For those unaware, the past few weeks have been quite eventful for the share market. Reliance Demerger, Nifty and Sensex touching lifetime highs, and the most interesting – MRF shares hitting the 1 lakh mark!
Yes, that’s right. The largest tyre manufacturer in the country took the share market by storm when it announced that its share prices had hit the 1 lakh mark, making it the only company in the history of the Indian share market to have achieved this feat. Just a decade back, this share traded at around Rs 14,300! Unbelievable right?!
While the news ignited a mix of emotions among the shareholders, it also brought in a wave of questions and created an air of curiosity among the spectators — How did it happen? Why is it the only company to have achieved this when there are competitors like Reliance, ITC and more?
Now, before we get into the how part of things, let’s address the principle that got MRF to where it is today. We’ll keep it simple.
How did MRF reach this mark?
Companies often announce stock splits as it makes their equities look more accessible and appealing to individual investors. Think of it this way. Assume a company gives out 100 shares. The price of one share is Rs. 100. Many would think the shares are pricey and may decide against buying them. Or maybe they’ll buy just a share or two. Observing this behaviour, the company announces a stock split of 10:1. So, if you previously owned one share, after the split, you have 10 shares worth Rs. 10. Awesome, isn’t it? In one night, you went from owning one share to 10 shares. Even though the total value remains the same, the number of shares you own has increased.

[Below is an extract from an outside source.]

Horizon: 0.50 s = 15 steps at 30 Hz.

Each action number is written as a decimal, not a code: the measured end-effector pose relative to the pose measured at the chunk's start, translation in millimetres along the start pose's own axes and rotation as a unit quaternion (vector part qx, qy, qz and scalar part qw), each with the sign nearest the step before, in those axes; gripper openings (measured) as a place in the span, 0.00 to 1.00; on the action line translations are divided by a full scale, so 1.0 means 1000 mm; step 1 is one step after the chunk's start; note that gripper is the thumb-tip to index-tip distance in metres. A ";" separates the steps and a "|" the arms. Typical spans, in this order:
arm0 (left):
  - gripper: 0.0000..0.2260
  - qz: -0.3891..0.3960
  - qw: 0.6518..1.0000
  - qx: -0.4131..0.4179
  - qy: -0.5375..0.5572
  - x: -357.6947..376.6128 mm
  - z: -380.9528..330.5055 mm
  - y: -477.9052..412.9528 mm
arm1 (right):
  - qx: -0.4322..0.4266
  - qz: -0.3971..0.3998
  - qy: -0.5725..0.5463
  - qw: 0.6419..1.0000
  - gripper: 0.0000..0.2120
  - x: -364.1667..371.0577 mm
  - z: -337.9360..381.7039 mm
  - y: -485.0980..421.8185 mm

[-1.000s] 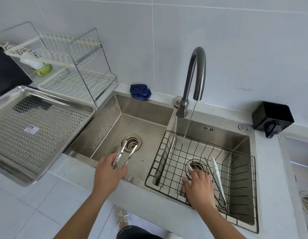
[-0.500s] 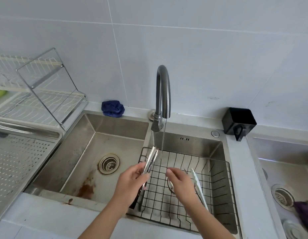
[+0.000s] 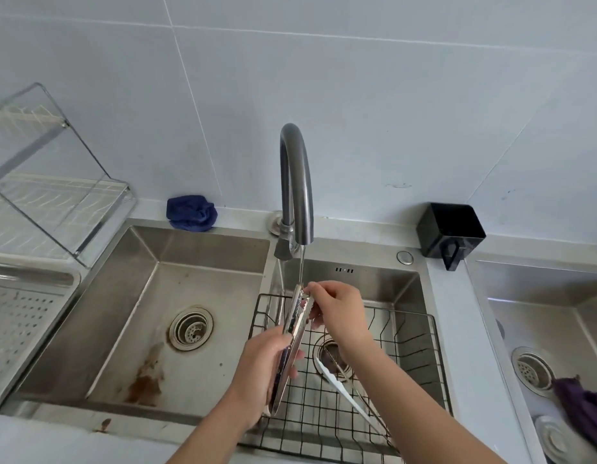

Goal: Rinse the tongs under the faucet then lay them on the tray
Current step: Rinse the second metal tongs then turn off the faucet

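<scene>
Shiny metal tongs (image 3: 295, 324) are held upright over the right basin, tips up in the thin water stream from the grey faucet (image 3: 295, 182). My left hand (image 3: 262, 370) grips their lower half. My right hand (image 3: 339, 309) pinches the scalloped tips right under the spout. The perforated steel tray (image 3: 19, 316) lies at the far left edge, only partly in view.
A black wire basket (image 3: 407, 356) sits in the right basin with white-tipped tongs (image 3: 344, 388) lying in it. The left basin (image 3: 176, 316) has a rust stain. Dish rack (image 3: 53, 182) at left, blue cloth (image 3: 191, 212), black holder (image 3: 451, 231), another sink at right.
The tongs went from the left basin to under the faucet. My right hand rose from the basket floor and took hold of their tips. The view shifted right.
</scene>
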<state>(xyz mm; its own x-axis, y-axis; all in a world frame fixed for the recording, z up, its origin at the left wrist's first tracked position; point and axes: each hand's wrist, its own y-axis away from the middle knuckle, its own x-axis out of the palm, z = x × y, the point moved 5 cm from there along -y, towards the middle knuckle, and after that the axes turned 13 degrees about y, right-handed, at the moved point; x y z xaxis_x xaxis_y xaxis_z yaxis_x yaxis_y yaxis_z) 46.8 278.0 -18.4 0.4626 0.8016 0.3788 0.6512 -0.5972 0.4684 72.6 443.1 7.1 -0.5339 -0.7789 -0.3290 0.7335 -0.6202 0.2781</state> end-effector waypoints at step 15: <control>0.15 -0.035 0.998 -0.003 0.044 -0.006 -0.012 -0.005 | -0.002 0.090 -0.052 0.995 0.08 0.030 -0.015 0.008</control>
<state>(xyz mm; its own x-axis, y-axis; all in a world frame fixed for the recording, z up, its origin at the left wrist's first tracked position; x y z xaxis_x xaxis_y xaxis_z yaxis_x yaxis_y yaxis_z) 33.1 275.7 -13.7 0.3615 0.8360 0.4128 0.6770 -0.5398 0.5003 68.3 416.1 -14.5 -0.4346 -0.8825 -0.1799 0.8226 -0.4703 0.3196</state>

Now, MRF, unlike its competitors like HDFC and Reliance, never announced a stock split. Not in the last 50 years. However, in 1970 and 1975, they granted bonus shares in the ratios of 1:2 and 3:10, respectively, but after, they never granted bonus shares again. Because of the ‘anti-split’ attitude, the number of outstanding shares remained constant while the company’s market value and stock price rose. This is one of the potential reasons for MRF reaching the 1 lakh mark.
Another potential reason experts believe is the company’s positive March quarter numbers and the prospects of profitability due to the fall in raw material prices.

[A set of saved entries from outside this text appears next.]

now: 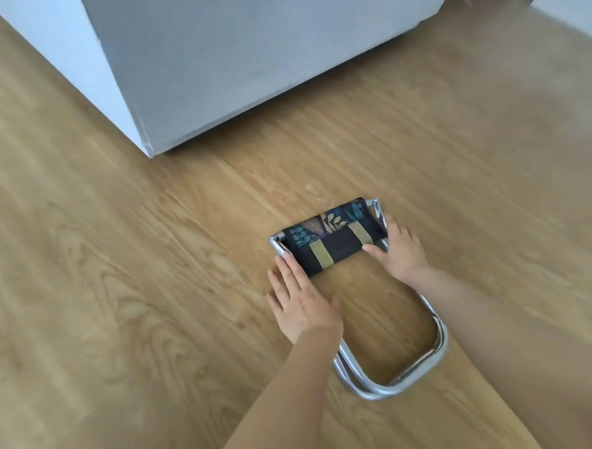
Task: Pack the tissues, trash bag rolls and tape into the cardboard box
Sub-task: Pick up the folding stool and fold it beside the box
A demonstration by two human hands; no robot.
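Observation:
No tissues, trash bag rolls, tape or cardboard box can be made out in the head view. A folded stool lies flat on the wooden floor, with a dark leaf-patterned fabric seat (333, 238) and a chrome tube frame (416, 375). My left hand (301, 301) lies over the left tube of the frame, just below the fabric, fingers straight and pressed down. My right hand (398, 251) holds the right end of the seat, fingers spread across the fabric and the tube.
A large white and grey cabinet (224, 70) stands on the floor at the back left, its corner close to the stool. A brown edge (495, 2) shows at the top right. Wooden floor (128, 288) spreads to the left and right.

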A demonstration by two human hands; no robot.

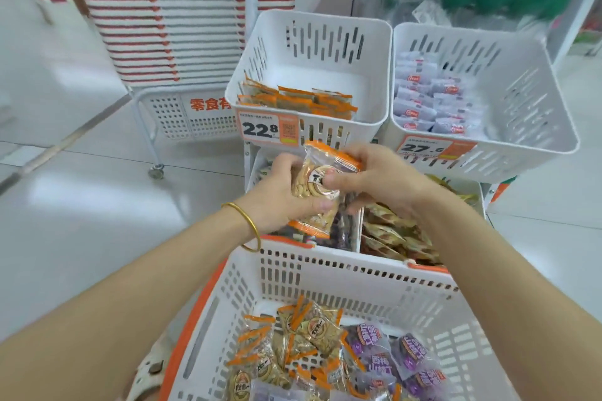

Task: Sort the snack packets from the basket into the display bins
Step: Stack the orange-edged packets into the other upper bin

Looking to invest in MRF? Login into the Paytm app today and start your investment journey today.
What does MRF’s future look like?
Before reaching the 1 lakh mark, it wasn’t always sunshine and roses for MRF. In 2022, MRF hit its 52-week low of Rs. 65,900.05 on BSE on June 17th, 2022.
So, the burning question is this – Should you invest in MRF?

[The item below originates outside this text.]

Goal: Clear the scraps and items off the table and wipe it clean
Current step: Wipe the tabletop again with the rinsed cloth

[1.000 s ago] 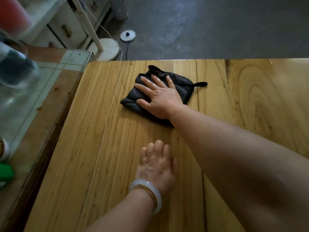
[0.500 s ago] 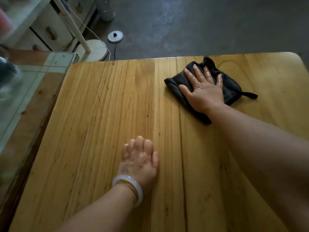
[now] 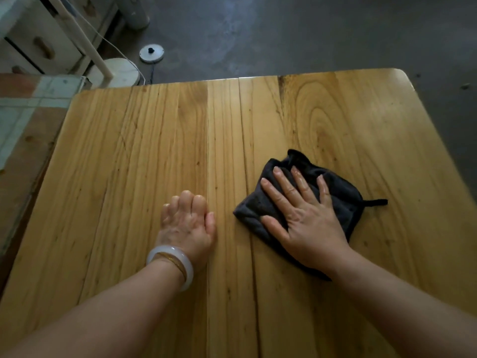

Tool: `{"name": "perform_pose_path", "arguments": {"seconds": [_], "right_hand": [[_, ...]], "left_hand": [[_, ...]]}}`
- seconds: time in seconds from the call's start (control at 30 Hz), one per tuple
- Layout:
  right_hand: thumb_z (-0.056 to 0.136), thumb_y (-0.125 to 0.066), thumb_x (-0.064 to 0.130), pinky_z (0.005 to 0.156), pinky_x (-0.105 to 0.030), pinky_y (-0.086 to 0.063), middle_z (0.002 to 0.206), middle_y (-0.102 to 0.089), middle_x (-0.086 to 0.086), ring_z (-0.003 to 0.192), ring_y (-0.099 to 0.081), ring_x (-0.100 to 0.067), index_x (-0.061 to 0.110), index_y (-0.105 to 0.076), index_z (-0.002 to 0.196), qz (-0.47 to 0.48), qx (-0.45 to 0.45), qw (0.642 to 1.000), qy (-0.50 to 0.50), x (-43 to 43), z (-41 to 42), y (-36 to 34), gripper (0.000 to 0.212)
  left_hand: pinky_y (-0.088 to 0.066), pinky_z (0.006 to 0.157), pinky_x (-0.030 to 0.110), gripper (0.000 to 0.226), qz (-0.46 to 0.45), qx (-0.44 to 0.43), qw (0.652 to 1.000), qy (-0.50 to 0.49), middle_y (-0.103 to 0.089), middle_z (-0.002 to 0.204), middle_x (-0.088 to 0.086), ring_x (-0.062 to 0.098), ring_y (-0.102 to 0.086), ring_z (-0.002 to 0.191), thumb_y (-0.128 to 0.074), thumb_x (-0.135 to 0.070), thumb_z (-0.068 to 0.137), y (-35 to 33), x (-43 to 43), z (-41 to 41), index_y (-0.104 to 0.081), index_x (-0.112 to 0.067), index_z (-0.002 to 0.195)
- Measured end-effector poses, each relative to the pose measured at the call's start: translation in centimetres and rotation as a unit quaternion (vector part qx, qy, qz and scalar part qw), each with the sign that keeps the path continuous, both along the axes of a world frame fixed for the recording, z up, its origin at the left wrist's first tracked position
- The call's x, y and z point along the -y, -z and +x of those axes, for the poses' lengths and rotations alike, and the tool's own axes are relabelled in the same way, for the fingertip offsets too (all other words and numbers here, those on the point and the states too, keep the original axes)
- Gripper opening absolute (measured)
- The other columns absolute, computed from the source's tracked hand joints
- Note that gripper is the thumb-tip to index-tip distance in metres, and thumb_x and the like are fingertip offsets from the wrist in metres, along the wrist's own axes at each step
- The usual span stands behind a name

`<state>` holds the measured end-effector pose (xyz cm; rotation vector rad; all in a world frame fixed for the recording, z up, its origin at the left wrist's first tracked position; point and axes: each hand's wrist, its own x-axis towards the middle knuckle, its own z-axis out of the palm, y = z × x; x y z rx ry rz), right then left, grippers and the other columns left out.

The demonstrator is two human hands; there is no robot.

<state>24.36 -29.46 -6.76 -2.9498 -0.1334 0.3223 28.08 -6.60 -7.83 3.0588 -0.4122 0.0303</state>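
While both bare forearms reach in from the near edge, the left hand [image 3: 187, 223] sits on the tabletop [image 3: 116, 177], fingers curled under into a loose fist and gripping nothing, knuckles up. A pale bangle [image 3: 171, 267] rings that wrist, with a thin gold-coloured band tucked just inside it. Just to the right, apart from the left hand, the right hand [image 3: 307, 223] lies flat and spread, palm down, pressing on the dark cloth [image 3: 343, 200]; the fingers are splayed over it, not closed around it. The cloth is bunched and folded, lying on the right half of the tabletop, its edges showing on every side of the hand, and a small hanging loop [image 3: 375, 202] sticks out to the right, flat on the wood. Past the hands, bare planks run on to the far edge with its rounded right corner. On the left, a glass-topped surface [image 3: 23, 120] butts against the tabletop. Beyond, on the grey floor [image 3: 284, 34], a small round white disc [image 3: 151, 52] with a dark knob lies beside a white stand base [image 3: 117, 72], its pole slanting up, and white drawers [image 3: 38, 47] fill the far left corner.
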Motion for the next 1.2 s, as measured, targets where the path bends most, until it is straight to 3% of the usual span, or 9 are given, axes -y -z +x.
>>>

MRF, even with its Rs. 1 lakh per share price, is not the most valued piece on Dalal Street. It may surprise you that the company’s market cap is just a merger ~ Rs. 42,000 crores and finds no place in India’s top 100 listed companies in terms of market cap. On the other hand, Reliance Industries stock, which trades between Rs. 2,500- Rs. 2,600, has the highest market cap of ~Rs. 17 lakh crores!
So, while the hype around MRF is exciting, it is important to consider other factors and metrics before investing. Investors must thoroughly study the stock and should not just rely on the virtual prescription of stock prices. However, analysts believe there is potential for growth owing to MRF’s attractive fundamentals and strong balance sheet. Also, the company’s diversified revenue stream makes it less vulnerable to slowing down in a particular segment.
Conclusion
India’s most renowned rubber company hit the 1 lakh mark, bringing euphoria to the markets. While investors may flock to the stock, it is important to analyse the stock holistically before making any kind of decision. You may consult a professional or qualified financial advisor to plan your investments and finances wisely.